- TASK DETAILS: Go through the material that comes after this and count the lines containing "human"; report only the count.

· · · · ·

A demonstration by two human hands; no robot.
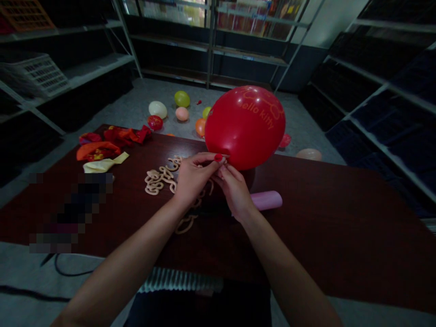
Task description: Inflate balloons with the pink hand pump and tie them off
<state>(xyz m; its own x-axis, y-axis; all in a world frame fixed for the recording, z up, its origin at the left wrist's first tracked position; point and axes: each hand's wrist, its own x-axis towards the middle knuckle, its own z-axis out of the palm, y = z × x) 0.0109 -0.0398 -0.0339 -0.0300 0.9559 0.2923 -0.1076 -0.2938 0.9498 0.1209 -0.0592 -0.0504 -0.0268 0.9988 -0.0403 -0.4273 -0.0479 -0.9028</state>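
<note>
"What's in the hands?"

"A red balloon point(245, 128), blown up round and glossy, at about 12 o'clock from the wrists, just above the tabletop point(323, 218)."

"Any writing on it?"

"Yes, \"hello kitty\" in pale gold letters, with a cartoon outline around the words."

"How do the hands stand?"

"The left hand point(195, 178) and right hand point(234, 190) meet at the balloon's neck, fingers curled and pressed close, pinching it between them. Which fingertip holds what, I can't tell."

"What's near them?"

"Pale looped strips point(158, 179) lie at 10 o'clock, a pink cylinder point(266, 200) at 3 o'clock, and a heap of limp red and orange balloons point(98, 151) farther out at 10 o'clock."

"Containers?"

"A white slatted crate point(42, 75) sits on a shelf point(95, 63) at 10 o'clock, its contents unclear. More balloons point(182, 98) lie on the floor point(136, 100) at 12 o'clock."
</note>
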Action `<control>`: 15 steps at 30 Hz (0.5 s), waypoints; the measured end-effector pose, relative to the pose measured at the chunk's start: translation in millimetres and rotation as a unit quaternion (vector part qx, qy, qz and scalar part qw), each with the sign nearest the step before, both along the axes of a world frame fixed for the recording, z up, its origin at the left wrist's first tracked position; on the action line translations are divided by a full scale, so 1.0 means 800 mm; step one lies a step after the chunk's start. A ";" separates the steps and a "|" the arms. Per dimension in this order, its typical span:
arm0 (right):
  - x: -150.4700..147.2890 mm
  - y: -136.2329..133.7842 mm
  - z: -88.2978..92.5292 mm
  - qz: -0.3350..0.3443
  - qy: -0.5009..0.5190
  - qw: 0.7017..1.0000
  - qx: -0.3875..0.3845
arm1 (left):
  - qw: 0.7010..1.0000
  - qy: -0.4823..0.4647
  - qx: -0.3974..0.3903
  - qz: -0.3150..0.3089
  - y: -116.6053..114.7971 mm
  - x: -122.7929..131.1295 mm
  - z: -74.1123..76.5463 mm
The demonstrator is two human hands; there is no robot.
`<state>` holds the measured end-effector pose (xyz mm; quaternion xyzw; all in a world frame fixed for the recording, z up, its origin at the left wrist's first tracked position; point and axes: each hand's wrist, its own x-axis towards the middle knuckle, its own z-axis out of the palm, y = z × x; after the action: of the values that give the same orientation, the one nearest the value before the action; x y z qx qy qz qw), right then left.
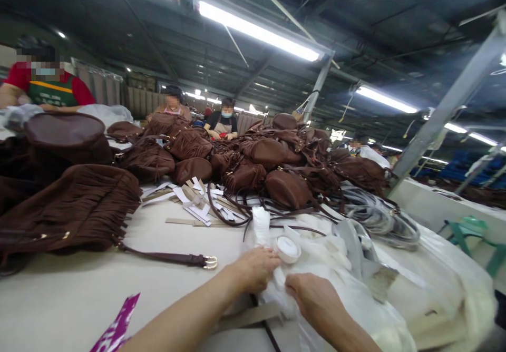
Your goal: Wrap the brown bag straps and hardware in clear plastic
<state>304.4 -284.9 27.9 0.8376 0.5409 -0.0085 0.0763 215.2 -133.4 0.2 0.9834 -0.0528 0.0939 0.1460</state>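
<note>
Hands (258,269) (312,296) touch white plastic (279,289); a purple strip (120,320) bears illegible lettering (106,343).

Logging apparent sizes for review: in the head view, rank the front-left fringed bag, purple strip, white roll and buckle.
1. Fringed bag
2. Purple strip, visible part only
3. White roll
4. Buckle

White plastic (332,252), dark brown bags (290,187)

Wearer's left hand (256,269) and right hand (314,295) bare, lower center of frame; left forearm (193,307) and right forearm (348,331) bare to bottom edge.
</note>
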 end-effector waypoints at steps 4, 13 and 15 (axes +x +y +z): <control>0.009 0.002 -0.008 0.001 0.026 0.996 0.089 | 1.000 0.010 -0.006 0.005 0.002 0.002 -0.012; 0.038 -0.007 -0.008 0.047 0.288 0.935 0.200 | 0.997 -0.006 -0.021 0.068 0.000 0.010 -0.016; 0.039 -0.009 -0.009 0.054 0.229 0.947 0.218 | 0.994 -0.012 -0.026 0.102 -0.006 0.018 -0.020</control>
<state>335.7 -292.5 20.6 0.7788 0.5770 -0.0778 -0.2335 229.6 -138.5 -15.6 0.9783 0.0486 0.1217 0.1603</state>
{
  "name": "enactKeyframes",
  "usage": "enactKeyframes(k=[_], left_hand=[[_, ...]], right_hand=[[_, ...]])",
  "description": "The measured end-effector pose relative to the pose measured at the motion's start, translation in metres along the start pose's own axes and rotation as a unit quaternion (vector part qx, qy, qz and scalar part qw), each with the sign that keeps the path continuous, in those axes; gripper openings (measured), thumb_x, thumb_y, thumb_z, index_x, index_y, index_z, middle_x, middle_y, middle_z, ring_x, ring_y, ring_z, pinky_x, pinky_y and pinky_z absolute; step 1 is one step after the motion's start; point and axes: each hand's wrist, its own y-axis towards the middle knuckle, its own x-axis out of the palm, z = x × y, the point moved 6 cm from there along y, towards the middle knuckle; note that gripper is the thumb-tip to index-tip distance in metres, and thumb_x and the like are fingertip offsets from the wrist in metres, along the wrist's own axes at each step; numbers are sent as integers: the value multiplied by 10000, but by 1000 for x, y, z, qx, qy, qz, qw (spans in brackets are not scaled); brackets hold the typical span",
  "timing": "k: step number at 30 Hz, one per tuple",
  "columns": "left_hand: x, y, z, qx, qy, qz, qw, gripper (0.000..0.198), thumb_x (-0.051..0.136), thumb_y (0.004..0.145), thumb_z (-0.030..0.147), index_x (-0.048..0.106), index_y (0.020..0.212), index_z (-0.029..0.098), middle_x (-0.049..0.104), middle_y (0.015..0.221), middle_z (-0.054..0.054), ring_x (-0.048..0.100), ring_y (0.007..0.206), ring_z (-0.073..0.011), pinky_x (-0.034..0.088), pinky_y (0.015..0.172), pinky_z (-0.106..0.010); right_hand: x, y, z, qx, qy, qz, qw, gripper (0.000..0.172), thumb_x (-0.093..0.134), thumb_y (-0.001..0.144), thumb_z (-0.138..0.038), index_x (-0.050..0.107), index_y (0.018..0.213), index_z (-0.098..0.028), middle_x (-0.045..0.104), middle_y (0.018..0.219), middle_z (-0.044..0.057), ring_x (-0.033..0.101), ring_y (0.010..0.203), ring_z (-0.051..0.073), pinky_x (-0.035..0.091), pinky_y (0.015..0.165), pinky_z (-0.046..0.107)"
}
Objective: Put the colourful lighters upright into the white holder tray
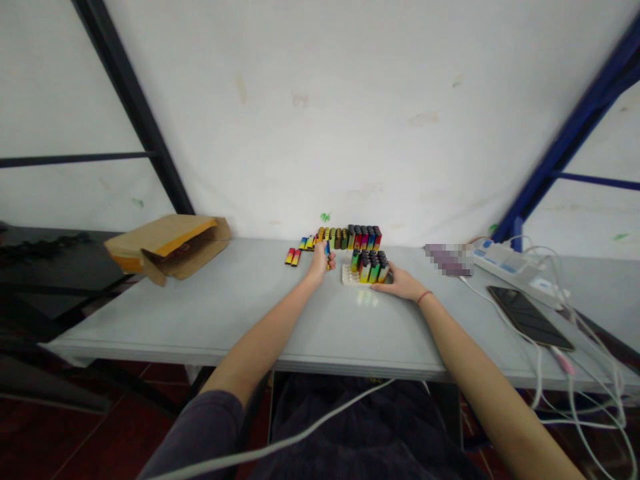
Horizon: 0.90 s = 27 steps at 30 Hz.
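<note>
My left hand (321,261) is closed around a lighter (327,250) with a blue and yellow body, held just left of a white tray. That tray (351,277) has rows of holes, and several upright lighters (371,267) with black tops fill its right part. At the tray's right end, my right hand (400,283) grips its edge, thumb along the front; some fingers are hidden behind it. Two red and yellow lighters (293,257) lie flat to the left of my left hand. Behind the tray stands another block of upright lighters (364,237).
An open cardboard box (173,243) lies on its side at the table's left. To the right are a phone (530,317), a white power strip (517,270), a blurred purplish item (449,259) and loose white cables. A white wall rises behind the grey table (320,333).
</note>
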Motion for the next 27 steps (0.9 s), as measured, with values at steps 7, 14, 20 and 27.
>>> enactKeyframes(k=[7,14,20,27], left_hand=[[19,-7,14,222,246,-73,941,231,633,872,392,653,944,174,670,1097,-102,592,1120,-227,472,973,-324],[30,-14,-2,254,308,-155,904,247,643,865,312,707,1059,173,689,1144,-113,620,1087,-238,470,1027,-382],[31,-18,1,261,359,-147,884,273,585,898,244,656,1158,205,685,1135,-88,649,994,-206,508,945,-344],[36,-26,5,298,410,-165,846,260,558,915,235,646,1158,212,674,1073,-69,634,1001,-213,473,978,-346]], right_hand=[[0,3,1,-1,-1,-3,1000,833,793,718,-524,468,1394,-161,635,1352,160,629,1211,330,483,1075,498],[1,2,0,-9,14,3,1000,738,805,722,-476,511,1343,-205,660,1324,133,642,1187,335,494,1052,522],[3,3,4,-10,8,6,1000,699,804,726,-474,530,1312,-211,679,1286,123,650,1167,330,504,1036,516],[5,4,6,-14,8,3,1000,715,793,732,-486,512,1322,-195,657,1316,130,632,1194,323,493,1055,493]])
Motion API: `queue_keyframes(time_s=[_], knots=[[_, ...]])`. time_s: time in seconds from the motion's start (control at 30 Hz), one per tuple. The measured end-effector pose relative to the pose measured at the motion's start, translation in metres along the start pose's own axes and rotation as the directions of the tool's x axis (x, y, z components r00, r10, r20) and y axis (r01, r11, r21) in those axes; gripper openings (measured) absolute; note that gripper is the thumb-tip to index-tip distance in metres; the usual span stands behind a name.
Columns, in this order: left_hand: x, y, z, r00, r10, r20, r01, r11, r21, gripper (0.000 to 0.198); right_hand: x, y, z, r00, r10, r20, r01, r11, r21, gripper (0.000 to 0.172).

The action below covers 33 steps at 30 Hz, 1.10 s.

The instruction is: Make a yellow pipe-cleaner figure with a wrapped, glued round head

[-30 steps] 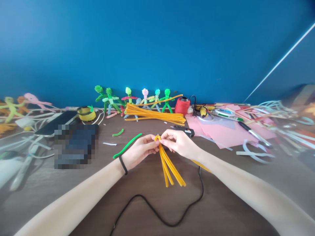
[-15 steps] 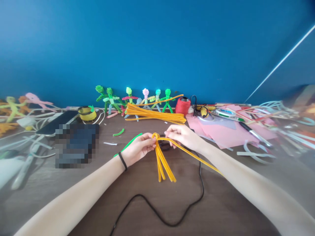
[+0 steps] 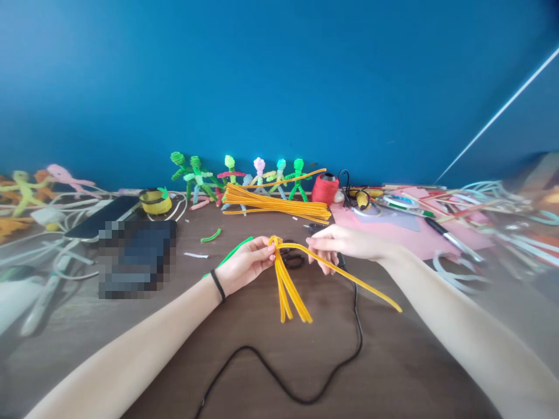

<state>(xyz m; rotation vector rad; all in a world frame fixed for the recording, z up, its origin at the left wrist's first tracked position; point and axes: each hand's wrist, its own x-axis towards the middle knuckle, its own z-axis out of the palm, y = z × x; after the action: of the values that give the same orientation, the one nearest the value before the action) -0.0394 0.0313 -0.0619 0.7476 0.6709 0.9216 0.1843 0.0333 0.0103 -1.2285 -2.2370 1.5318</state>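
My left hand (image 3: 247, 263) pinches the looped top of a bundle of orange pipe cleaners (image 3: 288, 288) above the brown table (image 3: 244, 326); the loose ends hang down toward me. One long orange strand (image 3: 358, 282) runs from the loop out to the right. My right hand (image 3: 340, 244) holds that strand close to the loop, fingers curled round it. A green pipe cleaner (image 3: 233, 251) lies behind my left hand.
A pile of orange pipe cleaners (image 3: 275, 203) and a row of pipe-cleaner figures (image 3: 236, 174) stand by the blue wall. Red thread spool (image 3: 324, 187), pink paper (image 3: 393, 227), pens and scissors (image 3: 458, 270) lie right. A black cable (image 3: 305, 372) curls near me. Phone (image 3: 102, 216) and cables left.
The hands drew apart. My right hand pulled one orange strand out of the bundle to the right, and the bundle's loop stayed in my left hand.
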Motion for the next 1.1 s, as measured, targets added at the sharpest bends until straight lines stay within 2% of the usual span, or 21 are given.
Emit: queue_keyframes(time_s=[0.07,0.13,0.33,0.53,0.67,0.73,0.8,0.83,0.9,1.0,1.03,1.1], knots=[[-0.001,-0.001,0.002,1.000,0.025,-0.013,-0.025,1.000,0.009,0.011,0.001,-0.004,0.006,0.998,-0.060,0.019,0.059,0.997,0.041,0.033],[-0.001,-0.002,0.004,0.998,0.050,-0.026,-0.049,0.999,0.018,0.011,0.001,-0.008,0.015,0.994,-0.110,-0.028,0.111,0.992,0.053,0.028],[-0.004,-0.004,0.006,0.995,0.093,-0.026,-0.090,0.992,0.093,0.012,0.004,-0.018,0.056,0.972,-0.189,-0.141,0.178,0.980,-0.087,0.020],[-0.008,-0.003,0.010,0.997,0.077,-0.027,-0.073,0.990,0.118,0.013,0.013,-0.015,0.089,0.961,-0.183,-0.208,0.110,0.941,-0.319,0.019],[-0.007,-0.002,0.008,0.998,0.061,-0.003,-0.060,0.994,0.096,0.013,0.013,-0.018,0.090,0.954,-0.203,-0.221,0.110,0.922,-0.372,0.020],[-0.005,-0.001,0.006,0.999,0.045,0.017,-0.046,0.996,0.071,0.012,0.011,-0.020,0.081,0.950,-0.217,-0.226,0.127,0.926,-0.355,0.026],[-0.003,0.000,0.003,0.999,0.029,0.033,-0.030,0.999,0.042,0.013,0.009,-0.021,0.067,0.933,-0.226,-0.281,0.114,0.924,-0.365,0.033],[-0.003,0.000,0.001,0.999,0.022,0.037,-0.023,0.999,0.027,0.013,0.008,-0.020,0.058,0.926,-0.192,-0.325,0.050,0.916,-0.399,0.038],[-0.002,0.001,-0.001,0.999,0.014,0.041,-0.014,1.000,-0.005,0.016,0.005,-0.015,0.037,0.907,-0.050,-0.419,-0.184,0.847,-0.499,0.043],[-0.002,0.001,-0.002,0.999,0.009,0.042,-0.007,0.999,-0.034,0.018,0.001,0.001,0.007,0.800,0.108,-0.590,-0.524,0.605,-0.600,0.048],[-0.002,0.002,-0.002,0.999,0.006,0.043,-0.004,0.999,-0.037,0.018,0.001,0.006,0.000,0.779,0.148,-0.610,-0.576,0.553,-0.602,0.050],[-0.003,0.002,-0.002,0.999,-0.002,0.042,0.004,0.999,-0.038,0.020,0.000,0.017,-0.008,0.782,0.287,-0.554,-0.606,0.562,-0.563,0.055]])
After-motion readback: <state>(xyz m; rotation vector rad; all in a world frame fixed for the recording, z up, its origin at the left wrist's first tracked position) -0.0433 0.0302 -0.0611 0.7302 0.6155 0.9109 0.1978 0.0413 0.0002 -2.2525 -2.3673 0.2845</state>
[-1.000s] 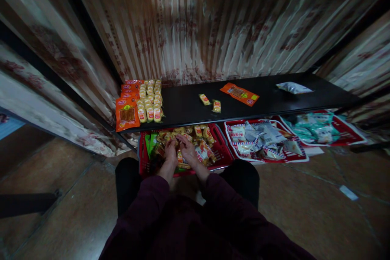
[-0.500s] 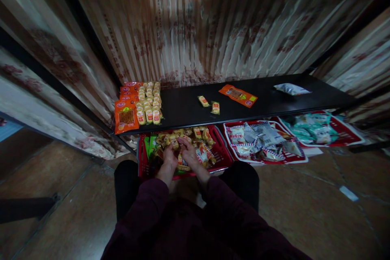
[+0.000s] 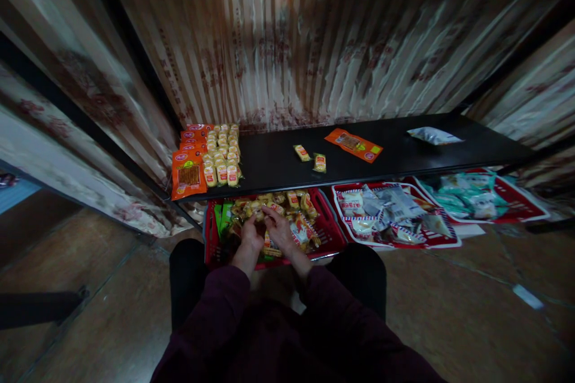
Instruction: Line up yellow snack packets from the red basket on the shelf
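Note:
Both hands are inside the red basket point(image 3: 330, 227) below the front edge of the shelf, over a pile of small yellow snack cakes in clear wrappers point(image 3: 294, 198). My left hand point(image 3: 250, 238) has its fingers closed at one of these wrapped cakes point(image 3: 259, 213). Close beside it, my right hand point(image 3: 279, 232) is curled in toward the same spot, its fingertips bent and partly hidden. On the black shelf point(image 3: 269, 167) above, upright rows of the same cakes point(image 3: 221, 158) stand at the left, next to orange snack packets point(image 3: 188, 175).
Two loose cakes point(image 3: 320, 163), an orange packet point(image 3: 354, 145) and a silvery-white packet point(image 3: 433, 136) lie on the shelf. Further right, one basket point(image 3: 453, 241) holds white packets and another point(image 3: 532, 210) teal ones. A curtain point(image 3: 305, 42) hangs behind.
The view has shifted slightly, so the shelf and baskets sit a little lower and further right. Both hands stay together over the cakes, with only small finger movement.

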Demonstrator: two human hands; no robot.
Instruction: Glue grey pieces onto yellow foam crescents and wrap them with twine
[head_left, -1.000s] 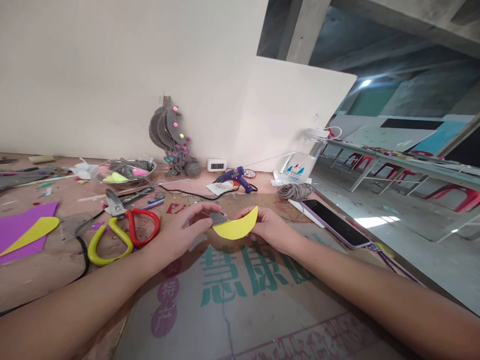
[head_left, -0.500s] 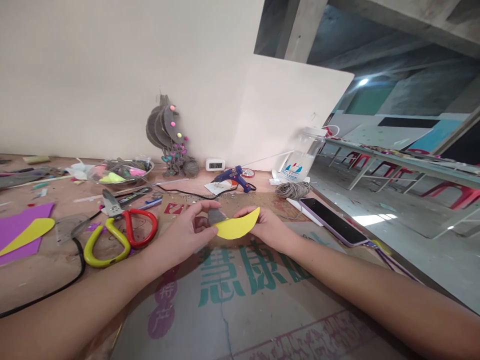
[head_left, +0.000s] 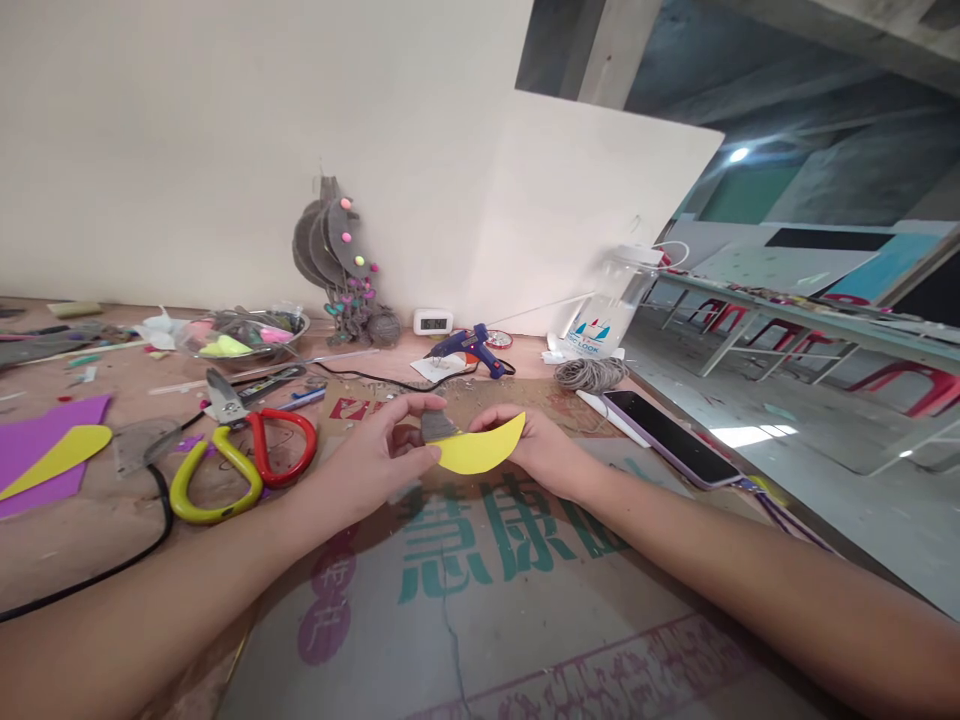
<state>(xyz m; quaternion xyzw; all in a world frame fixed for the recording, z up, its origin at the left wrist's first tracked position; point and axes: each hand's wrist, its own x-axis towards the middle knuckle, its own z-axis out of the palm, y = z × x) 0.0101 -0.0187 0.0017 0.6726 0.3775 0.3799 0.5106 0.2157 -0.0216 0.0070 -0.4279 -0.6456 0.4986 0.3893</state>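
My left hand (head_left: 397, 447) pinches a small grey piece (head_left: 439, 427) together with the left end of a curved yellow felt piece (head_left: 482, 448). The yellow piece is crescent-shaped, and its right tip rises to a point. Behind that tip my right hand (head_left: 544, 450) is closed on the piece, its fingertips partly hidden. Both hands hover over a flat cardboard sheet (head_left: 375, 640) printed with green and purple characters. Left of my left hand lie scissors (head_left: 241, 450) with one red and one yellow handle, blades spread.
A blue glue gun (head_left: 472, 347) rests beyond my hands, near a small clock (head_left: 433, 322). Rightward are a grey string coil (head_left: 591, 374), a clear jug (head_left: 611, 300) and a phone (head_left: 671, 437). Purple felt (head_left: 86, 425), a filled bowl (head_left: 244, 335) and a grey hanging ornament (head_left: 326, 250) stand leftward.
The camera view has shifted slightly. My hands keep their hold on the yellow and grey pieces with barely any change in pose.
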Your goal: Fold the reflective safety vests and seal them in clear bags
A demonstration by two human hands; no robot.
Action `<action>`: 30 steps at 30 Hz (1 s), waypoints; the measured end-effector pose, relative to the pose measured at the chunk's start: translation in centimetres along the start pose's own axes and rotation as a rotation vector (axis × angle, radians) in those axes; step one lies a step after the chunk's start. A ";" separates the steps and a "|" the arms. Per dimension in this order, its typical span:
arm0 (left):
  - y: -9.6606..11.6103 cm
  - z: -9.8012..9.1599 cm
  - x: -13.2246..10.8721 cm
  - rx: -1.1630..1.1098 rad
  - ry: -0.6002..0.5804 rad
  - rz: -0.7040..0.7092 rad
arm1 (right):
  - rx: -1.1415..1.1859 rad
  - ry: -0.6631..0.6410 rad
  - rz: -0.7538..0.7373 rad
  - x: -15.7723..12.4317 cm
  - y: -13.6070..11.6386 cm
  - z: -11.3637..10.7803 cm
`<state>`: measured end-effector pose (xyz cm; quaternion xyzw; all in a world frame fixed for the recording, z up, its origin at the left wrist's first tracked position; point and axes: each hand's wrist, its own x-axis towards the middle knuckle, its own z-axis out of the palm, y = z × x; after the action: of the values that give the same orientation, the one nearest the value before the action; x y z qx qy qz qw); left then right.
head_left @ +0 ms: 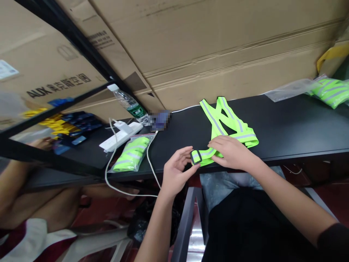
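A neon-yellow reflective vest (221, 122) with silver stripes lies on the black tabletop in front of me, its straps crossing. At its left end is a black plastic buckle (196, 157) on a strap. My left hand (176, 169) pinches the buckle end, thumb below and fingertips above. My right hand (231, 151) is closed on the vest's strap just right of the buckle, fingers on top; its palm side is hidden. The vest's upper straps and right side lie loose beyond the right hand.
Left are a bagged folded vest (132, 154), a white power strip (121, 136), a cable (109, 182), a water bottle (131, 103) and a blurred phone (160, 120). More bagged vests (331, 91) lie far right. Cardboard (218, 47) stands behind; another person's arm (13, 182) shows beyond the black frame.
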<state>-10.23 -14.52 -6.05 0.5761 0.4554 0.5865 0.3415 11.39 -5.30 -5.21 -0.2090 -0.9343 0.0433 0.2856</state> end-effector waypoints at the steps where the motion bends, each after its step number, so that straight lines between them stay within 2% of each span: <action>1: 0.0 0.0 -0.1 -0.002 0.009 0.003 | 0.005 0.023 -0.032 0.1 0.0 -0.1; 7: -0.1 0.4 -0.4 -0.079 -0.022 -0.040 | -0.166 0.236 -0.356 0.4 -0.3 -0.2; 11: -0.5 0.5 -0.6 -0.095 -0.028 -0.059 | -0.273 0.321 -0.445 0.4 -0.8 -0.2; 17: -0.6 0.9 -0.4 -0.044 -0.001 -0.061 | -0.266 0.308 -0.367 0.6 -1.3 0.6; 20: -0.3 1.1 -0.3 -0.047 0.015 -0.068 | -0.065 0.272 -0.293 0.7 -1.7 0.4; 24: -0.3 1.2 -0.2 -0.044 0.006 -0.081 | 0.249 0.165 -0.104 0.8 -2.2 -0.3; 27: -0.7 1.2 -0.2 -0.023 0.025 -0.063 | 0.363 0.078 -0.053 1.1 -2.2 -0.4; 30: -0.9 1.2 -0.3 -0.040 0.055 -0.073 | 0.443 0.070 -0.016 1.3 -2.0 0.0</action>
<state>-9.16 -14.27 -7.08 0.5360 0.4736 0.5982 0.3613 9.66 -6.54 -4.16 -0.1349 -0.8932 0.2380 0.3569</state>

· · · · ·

- WRITTEN ANSWER: 4